> TASK TO CARRY OUT
Reproduce each entry below exactly as it appears.

===== DATA PROVIDED =====

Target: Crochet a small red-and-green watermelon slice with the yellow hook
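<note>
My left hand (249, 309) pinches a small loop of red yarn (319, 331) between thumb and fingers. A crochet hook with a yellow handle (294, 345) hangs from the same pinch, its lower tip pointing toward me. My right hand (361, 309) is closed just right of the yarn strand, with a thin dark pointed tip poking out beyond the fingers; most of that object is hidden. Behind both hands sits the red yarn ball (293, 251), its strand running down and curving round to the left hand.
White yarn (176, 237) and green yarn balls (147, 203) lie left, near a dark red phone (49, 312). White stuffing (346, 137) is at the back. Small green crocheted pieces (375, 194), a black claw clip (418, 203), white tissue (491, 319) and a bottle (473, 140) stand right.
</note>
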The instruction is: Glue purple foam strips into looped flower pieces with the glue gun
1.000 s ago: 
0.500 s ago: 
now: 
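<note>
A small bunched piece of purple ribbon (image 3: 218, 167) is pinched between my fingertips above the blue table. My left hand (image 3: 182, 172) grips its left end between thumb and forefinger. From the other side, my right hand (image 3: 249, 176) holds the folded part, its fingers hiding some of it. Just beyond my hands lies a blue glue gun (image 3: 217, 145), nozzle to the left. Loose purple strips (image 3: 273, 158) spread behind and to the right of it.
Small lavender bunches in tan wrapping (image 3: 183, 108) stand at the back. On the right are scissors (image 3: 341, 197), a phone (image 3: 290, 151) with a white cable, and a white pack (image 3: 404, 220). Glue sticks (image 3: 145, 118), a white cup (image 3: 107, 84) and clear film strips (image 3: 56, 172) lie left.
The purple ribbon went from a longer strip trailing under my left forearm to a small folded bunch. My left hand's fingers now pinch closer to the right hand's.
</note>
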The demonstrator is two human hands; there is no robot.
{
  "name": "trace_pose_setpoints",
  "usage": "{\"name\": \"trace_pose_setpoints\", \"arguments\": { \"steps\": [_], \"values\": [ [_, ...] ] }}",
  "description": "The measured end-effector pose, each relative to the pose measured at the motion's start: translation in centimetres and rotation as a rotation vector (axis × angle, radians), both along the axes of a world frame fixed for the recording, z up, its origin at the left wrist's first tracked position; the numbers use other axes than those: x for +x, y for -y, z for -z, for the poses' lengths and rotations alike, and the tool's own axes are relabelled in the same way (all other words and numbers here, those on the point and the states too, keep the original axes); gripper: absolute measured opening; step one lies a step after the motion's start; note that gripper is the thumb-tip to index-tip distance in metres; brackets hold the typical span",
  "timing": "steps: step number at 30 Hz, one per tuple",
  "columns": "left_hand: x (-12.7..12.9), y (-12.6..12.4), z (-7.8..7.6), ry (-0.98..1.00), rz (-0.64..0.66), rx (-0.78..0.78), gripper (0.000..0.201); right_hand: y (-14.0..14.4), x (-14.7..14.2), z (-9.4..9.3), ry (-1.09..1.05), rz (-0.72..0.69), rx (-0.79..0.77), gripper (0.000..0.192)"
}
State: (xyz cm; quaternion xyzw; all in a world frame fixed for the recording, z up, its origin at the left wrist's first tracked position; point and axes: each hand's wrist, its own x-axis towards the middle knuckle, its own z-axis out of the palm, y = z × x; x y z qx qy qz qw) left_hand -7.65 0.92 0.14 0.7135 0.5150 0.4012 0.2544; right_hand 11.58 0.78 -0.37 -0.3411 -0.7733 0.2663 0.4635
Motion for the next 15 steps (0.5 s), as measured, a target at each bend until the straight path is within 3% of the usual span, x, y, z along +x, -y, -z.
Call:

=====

> SOLVED PROBLEM
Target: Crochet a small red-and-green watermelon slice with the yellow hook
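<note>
My left hand (249, 309) pinches a small loop of red yarn (319, 331) between thumb and fingers. A crochet hook with a yellow handle (294, 345) hangs from the same pinch, its lower tip pointing toward me. My right hand (361, 309) is closed just right of the yarn strand, with a thin dark pointed tip poking out beyond the fingers; most of that object is hidden. Behind both hands sits the red yarn ball (293, 251), its strand running down and curving round to the left hand.
White yarn (176, 237) and green yarn balls (147, 203) lie left, near a dark red phone (49, 312). White stuffing (346, 137) is at the back. Small green crocheted pieces (375, 194), a black claw clip (418, 203), white tissue (491, 319) and a bottle (473, 140) stand right.
</note>
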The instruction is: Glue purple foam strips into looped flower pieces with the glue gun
1.000 s ago: 
0.500 s ago: 
now: 
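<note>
A small bunched piece of purple ribbon (image 3: 218, 167) is pinched between my fingertips above the blue table. My left hand (image 3: 182, 172) grips its left end between thumb and forefinger. From the other side, my right hand (image 3: 249, 176) holds the folded part, its fingers hiding some of it. Just beyond my hands lies a blue glue gun (image 3: 217, 145), nozzle to the left. Loose purple strips (image 3: 273, 158) spread behind and to the right of it.
Small lavender bunches in tan wrapping (image 3: 183, 108) stand at the back. On the right are scissors (image 3: 341, 197), a phone (image 3: 290, 151) with a white cable, and a white pack (image 3: 404, 220). Glue sticks (image 3: 145, 118), a white cup (image 3: 107, 84) and clear film strips (image 3: 56, 172) lie left.
The purple ribbon went from a longer strip trailing under my left forearm to a small folded bunch. My left hand's fingers now pinch closer to the right hand's.
</note>
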The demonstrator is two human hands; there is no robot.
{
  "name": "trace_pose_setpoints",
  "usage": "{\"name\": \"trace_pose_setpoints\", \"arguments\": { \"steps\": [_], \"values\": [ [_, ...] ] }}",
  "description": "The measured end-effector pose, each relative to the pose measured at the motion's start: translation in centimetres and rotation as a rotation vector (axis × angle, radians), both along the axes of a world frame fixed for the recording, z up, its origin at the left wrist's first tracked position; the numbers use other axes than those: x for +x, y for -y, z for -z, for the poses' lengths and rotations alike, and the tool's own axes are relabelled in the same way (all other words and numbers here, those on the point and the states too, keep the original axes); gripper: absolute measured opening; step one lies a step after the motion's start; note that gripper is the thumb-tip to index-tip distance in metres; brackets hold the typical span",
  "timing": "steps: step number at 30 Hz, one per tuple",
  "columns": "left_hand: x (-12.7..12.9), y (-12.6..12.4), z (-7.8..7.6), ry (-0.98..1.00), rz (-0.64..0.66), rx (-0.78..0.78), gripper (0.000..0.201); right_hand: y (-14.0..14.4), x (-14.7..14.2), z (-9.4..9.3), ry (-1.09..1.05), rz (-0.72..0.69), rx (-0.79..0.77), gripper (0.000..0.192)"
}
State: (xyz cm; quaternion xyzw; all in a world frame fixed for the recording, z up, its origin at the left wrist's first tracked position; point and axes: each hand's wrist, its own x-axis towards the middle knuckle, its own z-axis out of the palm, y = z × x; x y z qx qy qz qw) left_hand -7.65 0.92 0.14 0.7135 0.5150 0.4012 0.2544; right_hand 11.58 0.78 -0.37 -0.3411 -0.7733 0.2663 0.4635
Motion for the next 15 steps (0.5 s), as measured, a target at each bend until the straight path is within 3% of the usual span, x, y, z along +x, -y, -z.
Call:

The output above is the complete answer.